GALA Pulse Survey Results – Q3 2021
GALA’s Q3 2021 Pulse Survey results show that overall, language service providers are experiencing a slight regression from last quarter, but generally there doesn’t seem to be anything too concerning. In fact, this time around we saw even better health indicators, with added measures to scale-up business, and cost-cutting tactics at an all-time low. 81 industry insiders weighed-in with their responses to the GALA Pulse Survey, and here’s what they had to say.
In the Past Quarter…
For the first time in six quarters no one has reported any major decreases, but unsurprisingly, when segmented by region some patterns emerged. Companies headquartered in Asia and Latin America saw increases while, for those in the Middle East and Africa, 100% reported loss in revenue. Those headquartered in North America and Europe reported the most stability. Companies with more than USD $26 million in annual revenue performed the best, and those with 50-99 employees saw only revenue gains! Of respondents, those that fared the worst in Q3 were businesses with USD $1-5 million in annual revenue and fewer than 25 employees. While there wasn’t a lot of distinction in the responses between services offered, gaming saw the most dramatic increase in demand and life sciences seemed to be the most stable. Demand for consulting has taken a slight hit when compared to the previous four quarters. Organizations offering tools & tech development reported the most revenue increases overall. Those in aerospace & defense had the best revenue in Q3, and media and engineering & manufacturing experienced the most decreases.

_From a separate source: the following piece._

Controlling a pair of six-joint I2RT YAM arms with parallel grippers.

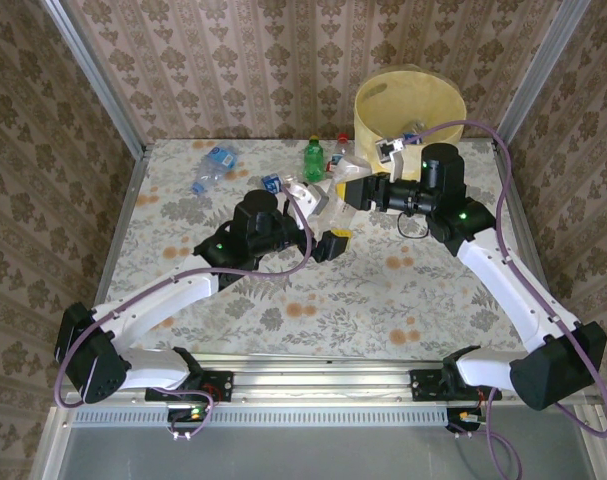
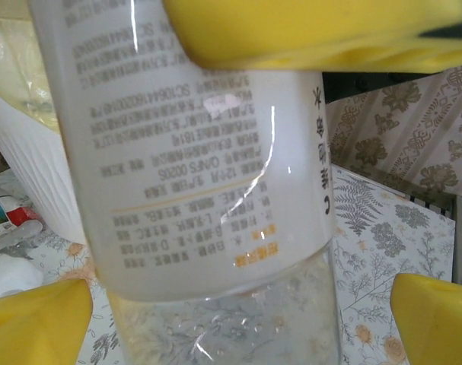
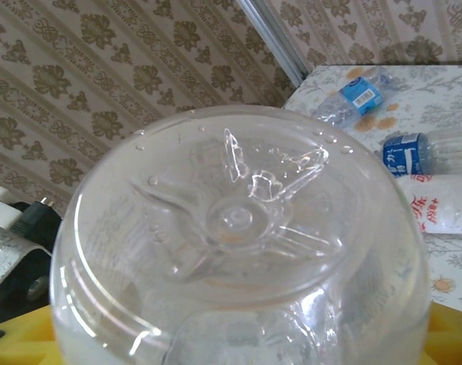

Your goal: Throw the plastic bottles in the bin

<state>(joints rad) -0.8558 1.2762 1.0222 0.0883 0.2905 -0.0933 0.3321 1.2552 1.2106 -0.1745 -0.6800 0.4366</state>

Good news! New hires are on the rise: a dramatic 12% reported increases in hiring over last quarter. Marketing budgets have increased, and we can expect more companies to be looking towards M&A. Not as many companies report adding new products and services or making investments. >87% of respondents report efforts to scale up, while a record low of 4 out of 5 companies are not cutting costs, a 12% drop from last quarter. Layoff and hiring freezes are at a low, and folks are looking to spend their marketing budgets.
In the Next Quarter…
Respondents are expecting more dramatic increases in demand than last quarter, but a more modest revenue increase. How are these two seemingly incongruous? Could it be that net revenue for services has gone down? Companies headquartered in Asia are hoping for only gains in Q4. Organizations with 100-199 employees unequivocally believe they will see 10% revenue increases across the board. While still overall optimistic, organizations with smaller annual revenue and fewer employees expect at least some decreases. Large companies are hoping for dramatic gains in both revenue and demand. Demand is expected to improve the most for those offering consulting and tools & tech development, but most dramatically for staffing. Gaming has the highest revenue expectations for Q4, perhaps due to the forthcoming holiday season. Aerospace & defense are looking for dramatic demand increases and revenue gains as well. Those in the legal and financial sectors expect more losses than the others, and those in interpreting have reservations about next quarter’s revenues.
As the year comes to a close and business goals are reviewed and re-upped, it seems that big changes are again in store, but specifically for companies headquartered in Europe and Latin America. North American organizations plan on making tweaks, while those in the Middle East and Africa will stay the course. We can expect that companies making big changes will be those making under USD $10 million in annual revenue, while those with 1-25 employees are more likely to stay the course. Positive outlooks have again reached an all-time high, with those in Asia, the Middle East, and Africa being the most pessimistic. The biggest changes can be expected in interpreting, aerospace & defense. Interestingly, pessimism is also most prevalent among those offering interpreting services and those in the aerospace and defense industry. What do you think – does discontent breed change?
All responses to this survey were anonymous. The survey was open to both GALA members and non-members alike. Specific number of responses varied per question. Only LSP and language technology company responses were analyzed. Annual revenue and other demographics were self-reported.